* **Problem details**
Going from the top of the data below, give again each line through the one containing "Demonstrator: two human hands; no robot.", both ends kept.

"""

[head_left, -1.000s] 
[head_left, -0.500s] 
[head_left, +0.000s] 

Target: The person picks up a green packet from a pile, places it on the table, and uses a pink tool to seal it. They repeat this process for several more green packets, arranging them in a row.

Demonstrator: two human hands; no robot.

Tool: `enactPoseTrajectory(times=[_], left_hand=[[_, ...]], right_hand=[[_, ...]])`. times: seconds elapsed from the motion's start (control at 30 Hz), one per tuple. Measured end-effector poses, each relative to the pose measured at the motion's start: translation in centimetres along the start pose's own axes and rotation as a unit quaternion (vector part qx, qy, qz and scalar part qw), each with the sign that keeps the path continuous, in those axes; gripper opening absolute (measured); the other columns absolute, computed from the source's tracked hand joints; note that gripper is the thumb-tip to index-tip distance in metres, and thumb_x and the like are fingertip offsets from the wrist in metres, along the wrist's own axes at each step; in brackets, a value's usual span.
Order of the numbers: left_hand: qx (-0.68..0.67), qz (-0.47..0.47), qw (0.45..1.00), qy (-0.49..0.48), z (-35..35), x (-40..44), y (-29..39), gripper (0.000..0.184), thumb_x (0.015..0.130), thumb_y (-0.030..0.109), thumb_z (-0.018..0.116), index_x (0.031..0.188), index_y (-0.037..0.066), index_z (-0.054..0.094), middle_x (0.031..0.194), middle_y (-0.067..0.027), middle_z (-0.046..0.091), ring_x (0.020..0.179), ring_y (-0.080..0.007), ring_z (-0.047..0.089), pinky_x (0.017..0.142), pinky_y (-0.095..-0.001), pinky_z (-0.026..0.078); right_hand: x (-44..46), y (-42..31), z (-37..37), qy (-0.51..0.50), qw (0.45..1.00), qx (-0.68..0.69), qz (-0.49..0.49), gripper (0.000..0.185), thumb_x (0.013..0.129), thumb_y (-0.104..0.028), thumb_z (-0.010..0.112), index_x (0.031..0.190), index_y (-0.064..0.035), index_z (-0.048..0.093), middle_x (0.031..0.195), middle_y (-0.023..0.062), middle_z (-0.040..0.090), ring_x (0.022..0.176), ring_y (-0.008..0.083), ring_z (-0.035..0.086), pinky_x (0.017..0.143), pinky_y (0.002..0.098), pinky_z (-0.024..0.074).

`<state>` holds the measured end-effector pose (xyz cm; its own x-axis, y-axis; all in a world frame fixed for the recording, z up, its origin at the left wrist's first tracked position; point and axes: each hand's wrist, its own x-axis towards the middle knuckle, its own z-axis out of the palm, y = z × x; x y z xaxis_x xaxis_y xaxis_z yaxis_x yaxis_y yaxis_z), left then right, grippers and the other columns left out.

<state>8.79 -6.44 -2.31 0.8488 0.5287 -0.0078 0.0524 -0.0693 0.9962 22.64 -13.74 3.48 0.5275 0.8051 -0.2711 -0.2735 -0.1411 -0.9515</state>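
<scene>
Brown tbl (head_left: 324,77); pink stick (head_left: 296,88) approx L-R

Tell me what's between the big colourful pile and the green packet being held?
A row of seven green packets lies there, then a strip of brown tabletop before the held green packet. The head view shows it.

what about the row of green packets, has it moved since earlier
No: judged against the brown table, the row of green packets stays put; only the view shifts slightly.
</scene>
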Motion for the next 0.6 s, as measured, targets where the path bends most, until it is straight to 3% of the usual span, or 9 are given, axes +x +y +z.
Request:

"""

* **Response**
[head_left, -1.000s] 
[head_left, -0.500s] 
[head_left, +0.000s] 

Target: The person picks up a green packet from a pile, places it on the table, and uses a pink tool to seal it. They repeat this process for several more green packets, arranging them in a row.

Demonstrator: two human hands; no robot.

This response is done.